Toutefois, lors de leur audition, les présidents d’universités ont fait part de leurs difficultés pour distinguer entre « la critique politique légitime du gouvernement israélien, protégée par la liberté d’expression, et des déclarations antisémites constitutives de délits sanctionnés par le droit pénal ». « Les mobilisations qui en ont découlé se sont centrées sur une remise en cause parfois radicale du gouvernement israélien, ont donné lieu à d’insupportables dérapages reposant sur l’assignation d’étudiants juifs, réactivant la mécanique de l’essentialisation et de l’ostracisation qui se trouvent au fondement de l’antisémitisme », a souligné Bernard Filiaire.
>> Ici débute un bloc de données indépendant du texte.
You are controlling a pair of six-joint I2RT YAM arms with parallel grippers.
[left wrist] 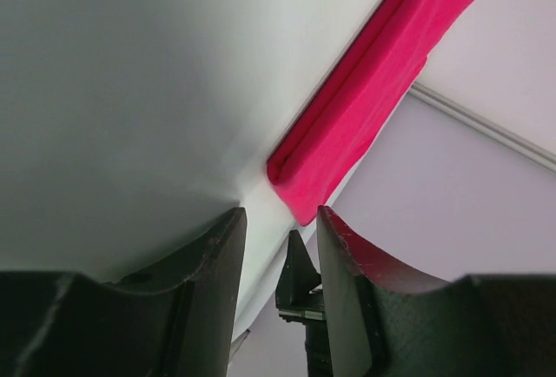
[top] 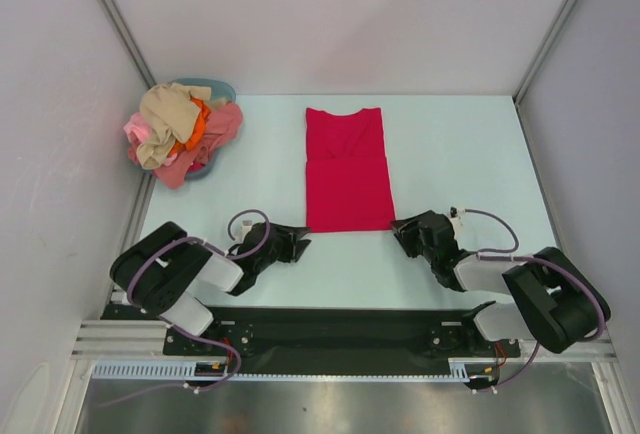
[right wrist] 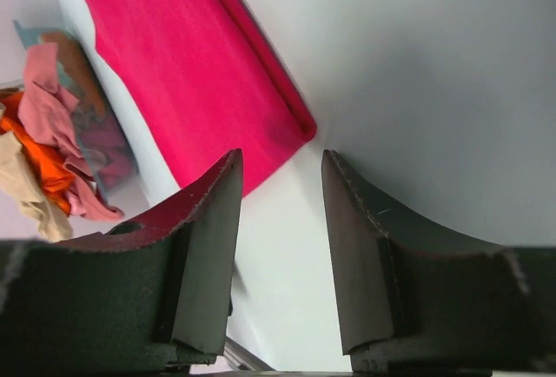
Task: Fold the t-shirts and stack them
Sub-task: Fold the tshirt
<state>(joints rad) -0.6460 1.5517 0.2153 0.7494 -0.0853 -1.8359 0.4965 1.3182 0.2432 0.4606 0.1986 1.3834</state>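
Folding looks midway: the crimson t-shirt (top: 347,169) lies mid-table, a long strip; the left gripper (top: 302,243) at seven o'clock and right gripper (top: 399,226) at five sit parted, empty, by its near corners; next, I'd judge, pinch those and fold toward twelve

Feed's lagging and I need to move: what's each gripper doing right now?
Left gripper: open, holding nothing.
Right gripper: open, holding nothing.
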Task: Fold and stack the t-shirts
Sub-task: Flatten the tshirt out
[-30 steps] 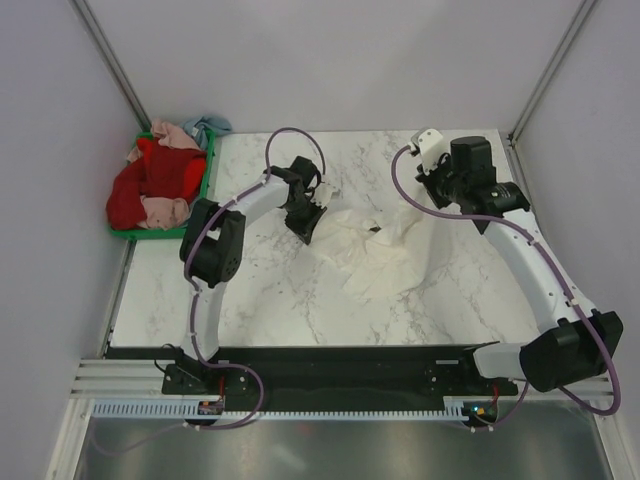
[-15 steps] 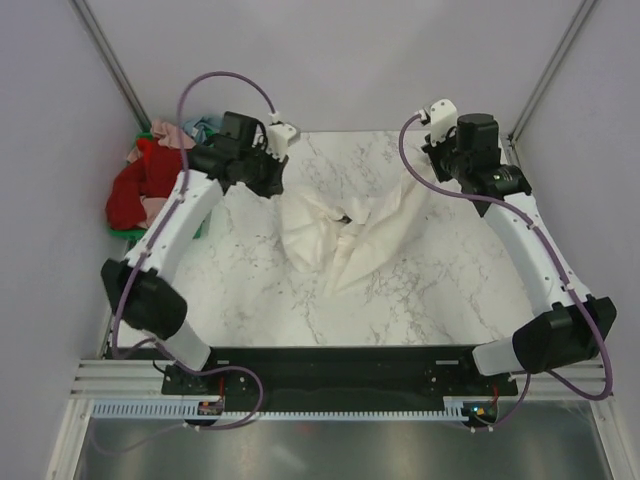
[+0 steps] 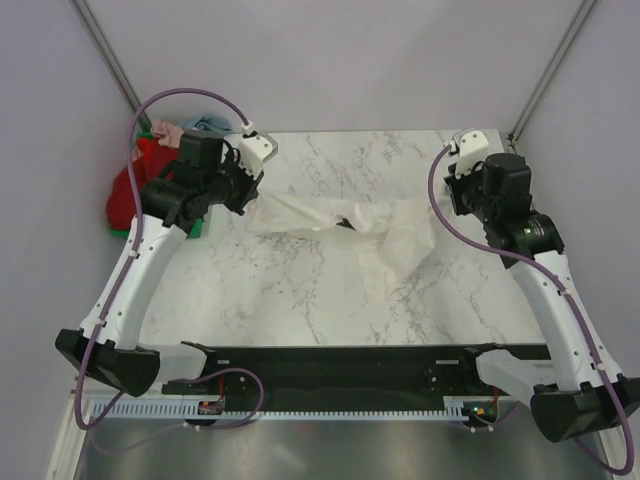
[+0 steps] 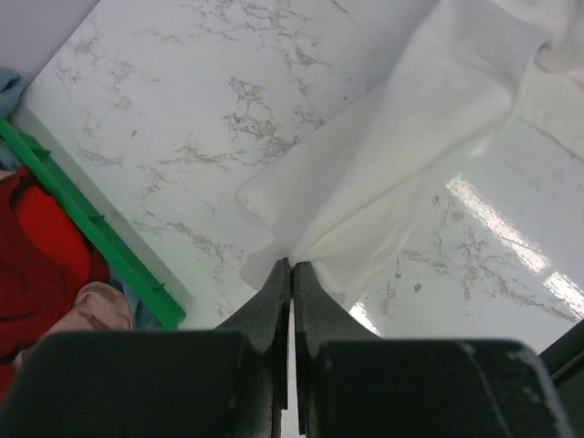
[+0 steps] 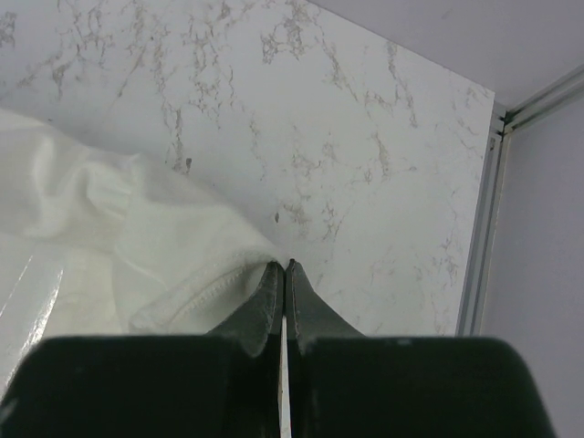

Dans ce contexte, la mission a constaté que le dispositif de signalements, qui repose sur l’action des missions Égalité et des référents racisme et antisémitisme, s’est révélé inopérant en raison « d’une absence de base législative consolidée et un déploiement laissé au libre choix des établissements ». C’est pourquoi, les élus préconisent d’inscrire dans une nouvelle loi, les obligations incombant aux établissements en matière de détection des actes antisémites, mais aussi d’encourager la généralisation des vice-présidences dédiées à la lutte contre le racisme et l’antisémitisme. « Ça fera l’objet d’une proposition de loi que nous déposerons à l’automne », a précisé Bernard Filiaire.

Afin de lutter contre ce que la mission qualifie « d’antisémitisme d’atmosphère », elle prône la diffusion dans les établissements de la définition opérationnelle de l’antisémitisme de l’IHRA (International Holocaust Remembrance Alliance), conformément à la résolution adoptée par le Sénat le 5 octobre 2021.

En ce qui concerne la prévention des actes antisémites, la mission considère que « nombre d’étudiants n’ont pas intégré les principes de l’enseignement moral et civique du primaire et du secondaire à leur entrée dans le supérieur. Elle estime donc que l’université doit désormais avoir un rôle direct à jouer en matière d’ouverture laïque et civique des étudiants. Elle invite les établissements à privilégier les actions obligatoires et ciblées sur certains moments clés de l’année universitaire, comme lors de la rentrée. Elle propose aussi d’intégrer la lutte contre l’antisémitisme dans les cursus de formation par un renforcement du bonus étudiant et insiste sur la nécessité de sanctuariser des départements d’études juives et hébraïques. « Nous estimons que les présidents d’universités ne doivent pas hésiter à interdire préventivement certains débats qui n’en sont pas », a aussi appuyé Pierre-Antoine Levi.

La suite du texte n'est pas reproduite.